In June 2015, Rauner criticized Mayor Rahm Emanuel’s pension reform proposal as a “kick-the-can-down-the-road approach.” And during budget negotiations in May, he called on lawmakers to stay focused, stay disciplined and “don’t kick the can.”
Saqib Bhatti, a policy analyst at the Roosevelt Institute, a liberal-leaning think tank, said Rauner’s administration also now seems to be entering delay mode on resolving problems with the bond deal rather than confronting them directly.
“They’re kicking the can down to the end of the governor’s term where it may not be his problem,” said Bhatti.
The senior administration official said the expiration coming a day after the 2018 election is merely a coincidence. Two years is standard for these types of deals. “We would have gone longer if we could get three or four years,” the official said.
The headaches caused by the bonds date back to a bad bet made more than a decade ago by then Gov. Rod Blagojevich. When officials in his Democratic administration prepared to sell the bonds they were concerned that rising interest rates would drive up repayment costs. To protect against interest rate spikes, they issued floating-rate bonds backed by complicated financial contracts known as swaps.
With the financial collapse of 2008 that strategy backfired. Rather than going up, interest rates plunged, effectively costing the state tens of millions of dollars more than it would have had to pay if it had issued fixed-rate bonds.
The state’s deteriorating financial condition made matters worse. Continued downgrades by major bond rating agencies threatened to force a termination of the swaps and subsequent penalty in the range of $150 million.
Early this month, Rauner aides announced they had accomplished a first step in easing the likelihood that the state would have to meet an outsized payout on the bonds.
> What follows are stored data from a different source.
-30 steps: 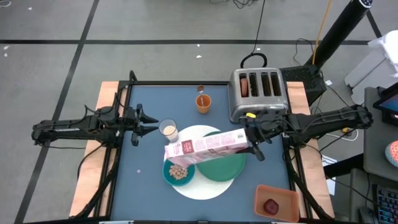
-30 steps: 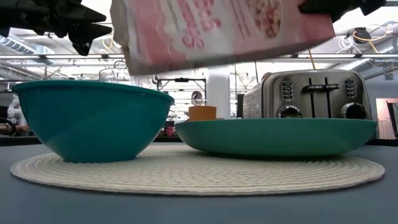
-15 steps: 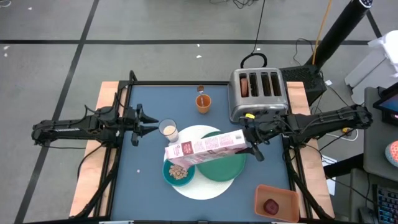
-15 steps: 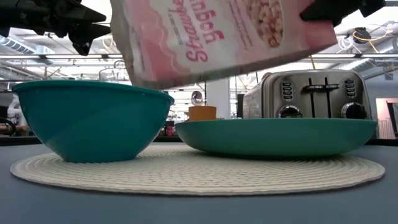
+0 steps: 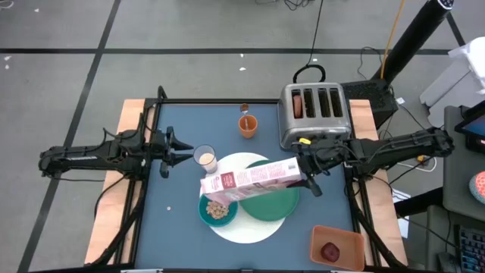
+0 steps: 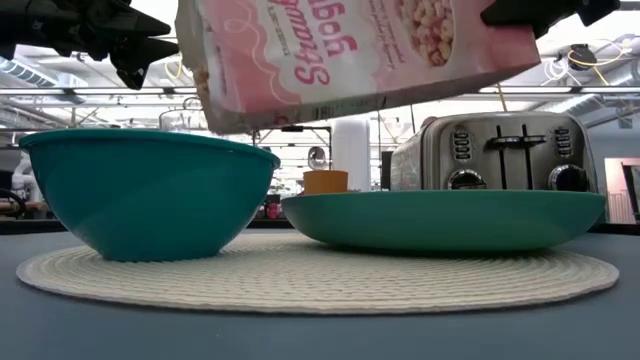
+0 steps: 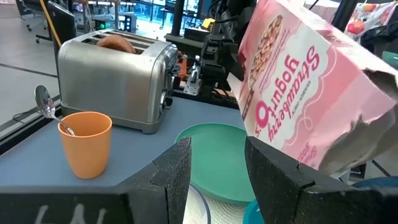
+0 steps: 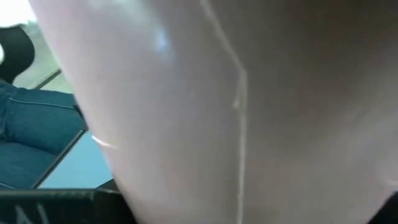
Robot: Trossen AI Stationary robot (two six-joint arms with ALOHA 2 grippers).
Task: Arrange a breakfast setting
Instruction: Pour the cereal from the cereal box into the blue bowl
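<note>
Gripping pink cereal box (image 5: 248, 180) | right hand (image 5: 307, 168) | tilted over teal bowl (image 5: 218, 209)

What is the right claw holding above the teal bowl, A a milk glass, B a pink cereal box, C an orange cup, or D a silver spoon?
B: the right claw grips one end of the pink cereal box, tipped over the teal bowl, which has cereal in it.

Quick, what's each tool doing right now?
Left tool: open, empty, beside the milk glass.
Right tool: shut on the pink cereal box, tipped over the teal bowl.
</note>
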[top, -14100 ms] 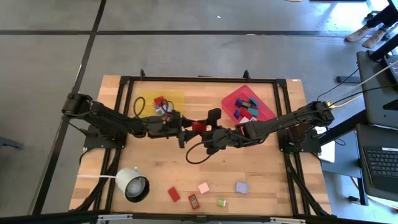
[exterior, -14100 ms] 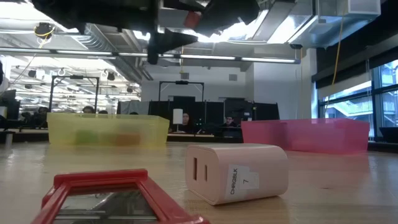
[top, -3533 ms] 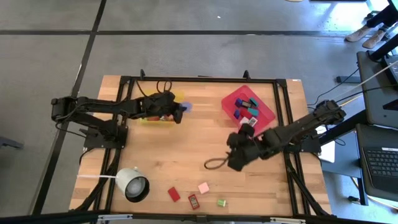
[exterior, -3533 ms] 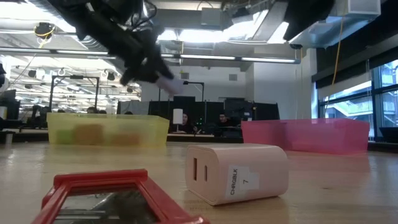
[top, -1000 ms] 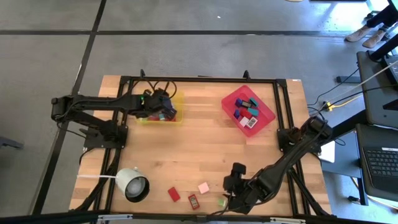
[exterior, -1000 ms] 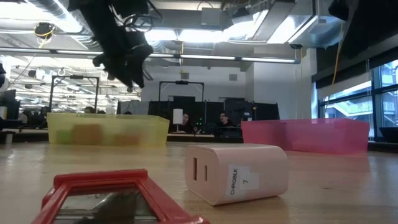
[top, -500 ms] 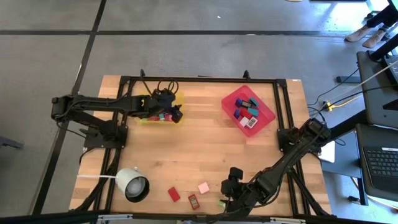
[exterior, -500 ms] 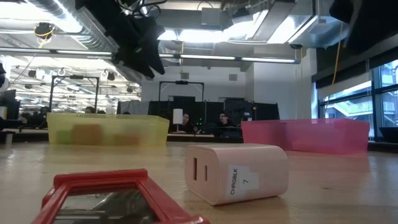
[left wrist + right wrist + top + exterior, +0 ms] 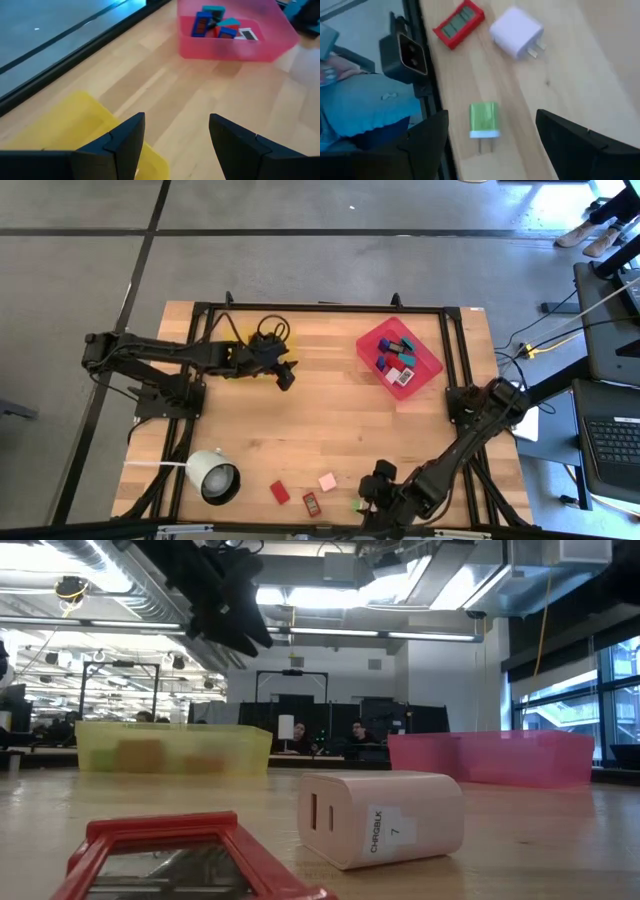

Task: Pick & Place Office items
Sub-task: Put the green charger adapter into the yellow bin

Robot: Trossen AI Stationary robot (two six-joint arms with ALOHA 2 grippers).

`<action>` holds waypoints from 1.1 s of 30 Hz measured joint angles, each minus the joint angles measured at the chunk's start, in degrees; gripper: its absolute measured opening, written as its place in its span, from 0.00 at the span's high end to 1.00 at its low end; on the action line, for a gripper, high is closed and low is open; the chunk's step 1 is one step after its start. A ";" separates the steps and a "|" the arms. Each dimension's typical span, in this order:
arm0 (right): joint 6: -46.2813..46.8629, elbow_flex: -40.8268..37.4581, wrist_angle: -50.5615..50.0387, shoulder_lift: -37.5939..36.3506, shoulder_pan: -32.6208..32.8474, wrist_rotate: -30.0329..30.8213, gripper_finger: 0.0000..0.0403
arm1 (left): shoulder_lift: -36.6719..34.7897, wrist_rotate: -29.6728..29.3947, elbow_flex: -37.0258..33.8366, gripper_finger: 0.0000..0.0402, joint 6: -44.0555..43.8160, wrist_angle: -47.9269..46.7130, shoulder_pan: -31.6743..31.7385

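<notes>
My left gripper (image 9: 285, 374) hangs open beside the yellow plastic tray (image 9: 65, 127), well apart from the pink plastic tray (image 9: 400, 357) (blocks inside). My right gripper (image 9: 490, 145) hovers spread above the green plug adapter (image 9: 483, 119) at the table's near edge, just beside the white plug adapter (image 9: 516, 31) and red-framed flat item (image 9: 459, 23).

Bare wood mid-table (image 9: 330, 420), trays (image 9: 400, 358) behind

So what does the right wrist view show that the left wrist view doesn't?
Only the right wrist view: a green plug adapter, a white plug adapter and a red-framed calculator on the table's near edge, between the open right gripper fingers. Only the left wrist view: the pink tray of coloured blocks, the yellow tray and the open left gripper. Both: the wooden table.
</notes>
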 joint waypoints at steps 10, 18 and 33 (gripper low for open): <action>1.08 0.00 3.29 6.98 0.84 -2.37 0.25 | 0.00 0.00 0.00 0.46 -0.01 -0.03 -3.67; -3.53 0.00 3.67 8.96 0.71 -0.93 0.25 | 0.00 -0.02 -0.20 0.46 -0.02 0.04 -5.48; -10.55 0.00 3.84 9.39 0.67 2.78 0.51 | 0.02 -0.02 -0.33 0.46 -0.03 -1.46 -5.56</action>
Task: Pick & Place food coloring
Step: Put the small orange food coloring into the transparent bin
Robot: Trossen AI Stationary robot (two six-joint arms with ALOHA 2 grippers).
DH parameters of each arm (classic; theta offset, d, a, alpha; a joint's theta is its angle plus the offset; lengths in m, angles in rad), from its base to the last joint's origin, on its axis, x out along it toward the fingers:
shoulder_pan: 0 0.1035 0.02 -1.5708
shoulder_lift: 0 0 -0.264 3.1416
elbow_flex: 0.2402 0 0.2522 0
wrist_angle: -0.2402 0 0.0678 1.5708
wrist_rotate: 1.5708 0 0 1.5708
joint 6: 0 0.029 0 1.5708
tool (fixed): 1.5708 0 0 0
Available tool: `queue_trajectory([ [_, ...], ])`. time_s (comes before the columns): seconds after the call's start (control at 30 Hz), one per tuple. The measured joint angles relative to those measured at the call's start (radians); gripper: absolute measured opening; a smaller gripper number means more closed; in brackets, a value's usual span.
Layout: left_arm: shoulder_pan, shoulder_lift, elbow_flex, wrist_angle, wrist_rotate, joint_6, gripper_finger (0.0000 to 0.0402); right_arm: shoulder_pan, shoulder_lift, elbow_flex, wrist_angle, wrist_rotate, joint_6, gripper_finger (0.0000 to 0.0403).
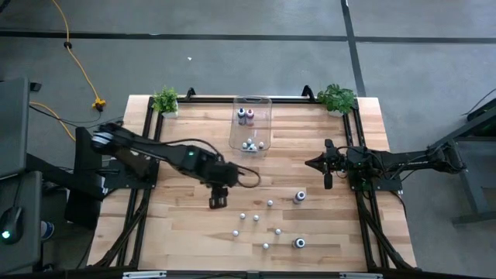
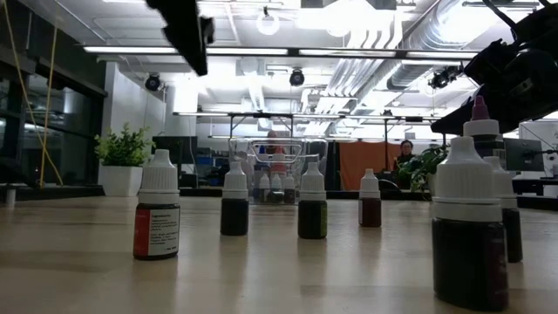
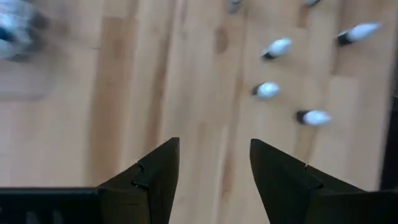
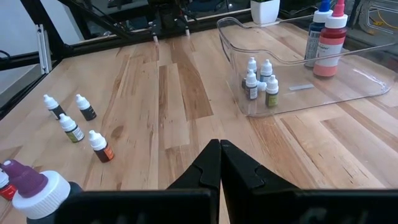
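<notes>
Several tiny white-capped food coloring bottles (image 1: pixel 256 218) stand upright on the wooden table, toward its near right. Two larger ones (image 1: pixel 299 197) stand beside them. More bottles (image 4: pixel 258 78) stand inside the clear plastic bin (image 1: pixel 250 124) at the far middle. My left gripper (image 1: pixel 217 198) hangs above the table, left of the loose bottles. It points down, open, with only bare wood between its fingers (image 3: pixel 214 174). My right gripper (image 4: pixel 219 158) waits at the table's right side, shut and empty.
Two small potted plants (image 1: pixel 165 101) (image 1: pixel 337 98) stand at the far corners. A black frame (image 1: pixel 147 155) runs along the table's sides. Bare wood lies between the bin and the loose bottles. In the low view a row of bottles (image 2: pixel 234 203) stands in front of the bin.
</notes>
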Motion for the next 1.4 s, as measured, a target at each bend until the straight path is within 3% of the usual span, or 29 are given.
queue_trajectory([
  [0.17,-0.071,-0.109,-0.249,0.306,0.119,-0.057,0.0191,0.000,0.000,0.000,0.000,0.000,0.000,0.0000],
  [0.33,-0.154,-0.108,-0.348,0.444,0.021,-0.050,0.0191,0.000,0.000,0.000,0.000,0.000,0.000,0.0000],
  [0.77,-0.218,0.009,-0.349,0.669,0.108,-0.007,0.0191,0.000,-0.001,0.000,0.000,0.000,0.000,0.0000],
  [1.4,-0.250,0.204,-0.349,0.745,0.048,0.060,0.0191,0.000,0.007,0.000,0.000,0.000,0.000,0.0000],
])
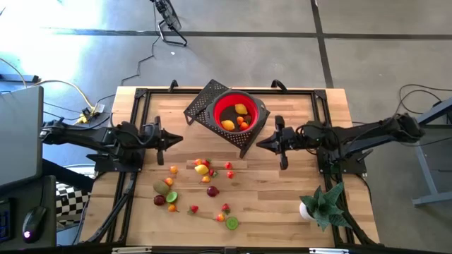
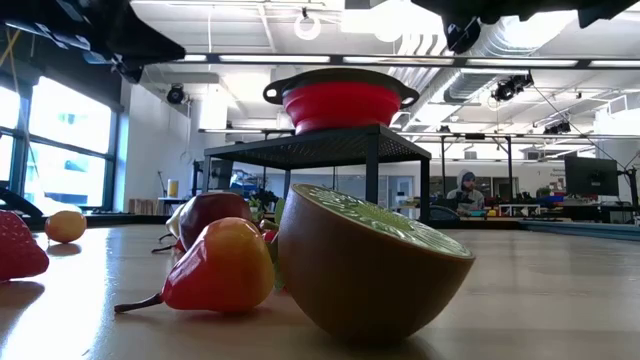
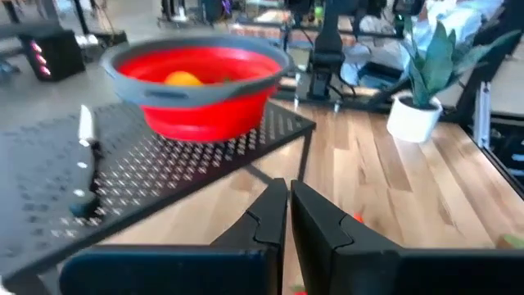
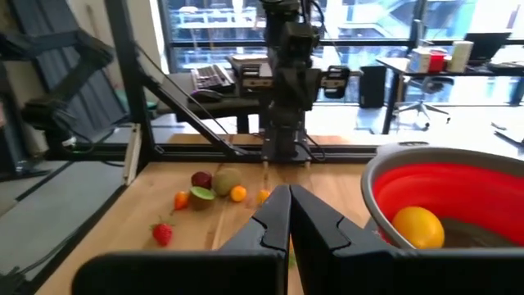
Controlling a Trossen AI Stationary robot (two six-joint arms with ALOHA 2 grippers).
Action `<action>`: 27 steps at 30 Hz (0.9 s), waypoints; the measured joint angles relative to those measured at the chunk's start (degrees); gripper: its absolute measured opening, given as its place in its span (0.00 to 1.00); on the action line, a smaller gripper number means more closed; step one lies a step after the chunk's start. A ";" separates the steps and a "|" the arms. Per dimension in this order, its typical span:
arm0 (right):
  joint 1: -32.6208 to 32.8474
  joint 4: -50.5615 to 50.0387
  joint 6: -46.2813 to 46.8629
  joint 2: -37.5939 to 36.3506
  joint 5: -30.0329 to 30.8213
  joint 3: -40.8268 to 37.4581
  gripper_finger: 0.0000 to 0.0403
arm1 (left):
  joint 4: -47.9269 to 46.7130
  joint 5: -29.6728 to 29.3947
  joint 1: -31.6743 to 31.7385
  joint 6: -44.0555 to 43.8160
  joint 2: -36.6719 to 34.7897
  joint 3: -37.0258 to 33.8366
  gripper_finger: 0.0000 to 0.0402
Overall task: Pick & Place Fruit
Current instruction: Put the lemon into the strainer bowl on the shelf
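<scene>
At the centre top of the high view we see a red bowl [image 1: 233,111] with a grey rim, holding yellow and orange fruit [image 1: 241,109], on a black perforated stand [image 1: 205,101]. Below centre, the light striped wooden table [image 1: 282,190] carries yellow, orange, red, green, brown and dark red pieces. At lower right we see a green spiky plant [image 1: 326,203] in a white pot [image 1: 306,209]. Both arms are dark.

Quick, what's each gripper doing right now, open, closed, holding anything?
Left gripper: closed, holding nothing, beside the black perforated metal stand.
Right gripper: closed, holding nothing, on the stand's other side.
</scene>
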 joint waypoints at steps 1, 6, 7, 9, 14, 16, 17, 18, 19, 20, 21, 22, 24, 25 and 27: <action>0.82 -0.22 0.06 0.00 1.39 0.00 0.01 | 0.04 0.32 0.00 -0.68 1.03 0.00 0.05; 4.35 -1.18 0.17 0.00 7.27 0.00 0.01 | 1.37 0.51 -2.33 -3.43 6.60 0.00 0.05; 4.82 -1.63 0.17 0.00 8.15 0.00 0.01 | 2.52 0.43 -3.35 -3.57 7.78 0.00 0.05; 5.66 -2.57 0.17 0.00 10.16 0.00 0.01 | 4.94 -0.03 -5.70 -3.56 10.05 0.00 0.05; 6.68 -3.74 0.18 0.00 13.19 0.00 0.01 | 8.06 -5.92 -11.81 -3.64 14.69 0.00 0.05; 6.68 -4.22 0.17 0.00 13.27 0.00 0.01 | 8.51 -9.19 -13.91 -4.15 15.88 0.00 0.05; 6.60 -4.23 0.17 0.00 13.29 0.00 0.01 | 8.85 -10.78 -14.84 -4.61 16.46 0.00 0.05; 6.49 -4.23 0.15 0.00 13.31 0.00 0.01 | 9.21 -12.09 -15.73 -4.97 16.97 0.00 0.05; 6.44 -4.21 0.15 0.00 13.32 0.00 0.01 | 9.50 -13.35 -16.57 -5.14 17.36 0.00 0.05; 6.42 -4.21 0.17 0.00 13.32 0.00 0.01 | 9.83 -14.43 -17.40 -5.24 17.71 0.00 0.05; 6.42 -4.21 0.17 0.00 13.32 0.00 0.01 | 10.27 -15.35 -18.17 -5.41 18.10 0.00 0.05; 6.43 -4.21 0.17 0.00 13.32 0.00 0.01 | 10.80 -16.31 -18.87 -5.60 18.50 0.00 0.05; 6.43 -4.21 0.17 0.00 13.32 0.00 0.01 | 11.98 -17.50 -20.04 -5.74 19.19 0.00 0.05; 6.42 -4.21 0.17 0.00 13.32 0.00 0.01 | 13.01 -17.82 -20.54 -5.73 19.53 0.00 0.05; 6.42 -4.21 0.13 0.00 13.30 0.00 0.01 | 14.04 -18.10 -21.09 -5.80 19.90 0.05 0.05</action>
The administration said banks that hold the bond debt had agreed to lower rating thresholds that allowed them to end the swaps and force a payout. Illinois’ debt is currently rated two notches above junk level by Moody’s Investor Service and Standard & Poor’s.
But expiration of the letters of credit also threatened to trigger a termination of the swaps as well as an accelerated repayment schedule. Bank letters of credit are increasingly expensive and hard to come by.
Under the new agreement with four banks, bonds not paid, redeemed or remarketed by the November 7, 2018 expiration will be subject to the same accelerated repayment at a higher rate. Before then, however, the state could try to sell the bonds back into the market with a new and potentially less costly letter of credit if the state’s credit rating improves. If interest rates rise, which would be in the state’s favor, Illinois could terminate the swaps at a smaller penalty and refinance the bonds.
The Moody’s credit rating agency praised the deal on the letters of credit in a weekly outlook on October 17. “The agreement is positive for the state, which otherwise faced accelerated maturity of the debt,” the rating agency said.
State Rep. David Harris, (R-Mount Prospect) ranking member of the Revenue and Finance Committee, credited the administration for clearing the immediate hurdle. But he and others argue that the banks benefitted at the state’s expense and should make concessions. Whether they conceded ground won’t be disclosed until the deal closes next month.
“The banks disadvantaged the state and should take a hit,” Harris said.
Community activists argue that fees paid to the banks divert funds from social services including education and programs for children, seniors and violence prevention. They have urged the state to litigate, or use the threat of a lawsuit to wrest concessions from the banks. A spokesman for the Grassroots Collaborative, a nonprofit that advocates for social services, said the group wants to make sure Rauner doesn’t sign away the right to litigate. That too won’t be disclosed until the deal closes.